◆ YOUR GOAL ◆
Leaving the pictures aside, transcribe every line below exactly.

◆ GIVEN INFORMATION ◆

○ ○ ○ ○

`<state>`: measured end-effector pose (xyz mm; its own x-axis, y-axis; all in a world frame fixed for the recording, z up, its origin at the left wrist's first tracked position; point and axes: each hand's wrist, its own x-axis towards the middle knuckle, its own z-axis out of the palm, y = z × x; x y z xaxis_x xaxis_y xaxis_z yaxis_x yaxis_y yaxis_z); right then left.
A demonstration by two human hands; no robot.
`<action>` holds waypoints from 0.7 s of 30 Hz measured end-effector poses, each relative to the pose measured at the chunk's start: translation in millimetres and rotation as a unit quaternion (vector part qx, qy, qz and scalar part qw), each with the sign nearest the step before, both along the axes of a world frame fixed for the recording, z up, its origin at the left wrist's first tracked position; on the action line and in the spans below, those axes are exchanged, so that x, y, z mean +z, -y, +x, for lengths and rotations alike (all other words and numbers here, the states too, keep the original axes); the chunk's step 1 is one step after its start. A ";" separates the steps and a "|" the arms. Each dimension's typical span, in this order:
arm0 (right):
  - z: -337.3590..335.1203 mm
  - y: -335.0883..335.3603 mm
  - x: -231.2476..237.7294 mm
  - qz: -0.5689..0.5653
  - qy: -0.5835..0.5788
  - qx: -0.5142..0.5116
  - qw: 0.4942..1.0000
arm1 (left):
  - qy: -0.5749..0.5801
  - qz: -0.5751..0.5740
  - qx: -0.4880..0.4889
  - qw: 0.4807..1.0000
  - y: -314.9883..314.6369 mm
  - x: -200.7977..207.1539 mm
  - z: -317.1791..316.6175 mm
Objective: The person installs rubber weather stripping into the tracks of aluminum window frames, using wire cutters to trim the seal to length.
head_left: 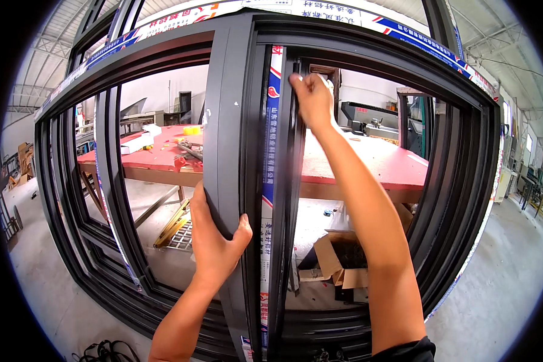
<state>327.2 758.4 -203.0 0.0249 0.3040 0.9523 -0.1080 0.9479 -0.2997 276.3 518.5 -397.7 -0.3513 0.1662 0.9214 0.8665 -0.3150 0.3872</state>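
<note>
The right hand [314,99] has its fingers curled in at the upper part of the dark narrow upright [291,157] (I can't tell whether they grip it or merely press), while the left hand [220,241], lower and to its left, clasps the broad grey upright [226,133]. The step looks to me like working along that narrow edge, and the next move calls for a firm left-hand hold. Around both hands stands the window frame [374,42], dark and many-railed, a blue-and-white printed strip [272,139] just left of the right hand.
</note>
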 end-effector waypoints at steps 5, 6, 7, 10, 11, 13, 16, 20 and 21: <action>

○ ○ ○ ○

◆ REPLY TO THE TASK ◆
`<state>`: measured end-effector pose (xyz mm; its own x-axis, y-axis; all in a world frame fixed for the recording, z up, its origin at the left wrist's first tracked position; point and axes: each hand's wrist, its own x-axis towards the middle knuckle, its own z-axis out of the palm, y = z × x; x y z xaxis_x xaxis_y xaxis_z yaxis_x yaxis_y yaxis_z); right then left.
A demonstration by two human hands; no robot.
`<action>` holds waypoints from 0.7 s of 30 Hz measured end-effector poses, each relative to the pose measured at the chunk's start: translation in millimetres and rotation as a unit quaternion (vector part qx, qy, qz and scalar part qw), each with the sign nearest the step before, both along the axes of a world frame fixed for the recording, z up, its origin at the left wrist's first tracked position; on the action line and in the spans below, those axes are exchanged, so that x, y, z mean +z, -y, +x, for lengths and rotations alike (all other words and numbers here, the states too, keep the original axes); the chunk's step 1 is one step after its start. A ";" separates the steps and a "|" the arms. Each dimension's typical span, in this order:
arm0 (right):
  - z: -337.3590..335.1203 mm
  - y: -335.0883..335.3603 mm
  - x: -231.2476..237.7294 mm
  - qz: -0.5689..0.5653
  - qy: -0.5835..0.5788
  - qx: -0.5142..0.5116
  - qw: 0.4942..1.0000
arm1 (left):
  - qy: -0.5749..0.5801
  - qz: -0.5751..0.5740
  - qx: -0.4880..0.4889
  - qw: 0.4807..1.0000
  - y: -314.9883..314.6369 mm
  - x: -200.7977..207.1539 mm
  - z: -317.1791..316.6175 mm
Objective: The person installs rubber weather stripping into the tracks of aluminum window frames, using wire cutters to trim the seal to length.
head_left: 
<state>327.2 758.4 -203.0 0.0249 0.3040 0.9523 -0.1080 0.9479 -0.2997 276.3 518.5 -397.7 -0.3513 0.1662 0.9214 0.8665 -0.3150 0.3872</state>
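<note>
The right hand [314,99] has its fingers curled in at the upper part of the dark narrow upright [291,157] (I can't tell whether they grip it or merely press), while the left hand [220,241], lower and to its left, clasps the broad grey upright [226,133]. The step looks to me like working along that narrow edge, and the next move calls for a firm left-hand hold. Around both hands stands the window frame [374,42], dark and many-railed, a blue-and-white printed strip [272,139] just left of the right hand.
</note>
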 end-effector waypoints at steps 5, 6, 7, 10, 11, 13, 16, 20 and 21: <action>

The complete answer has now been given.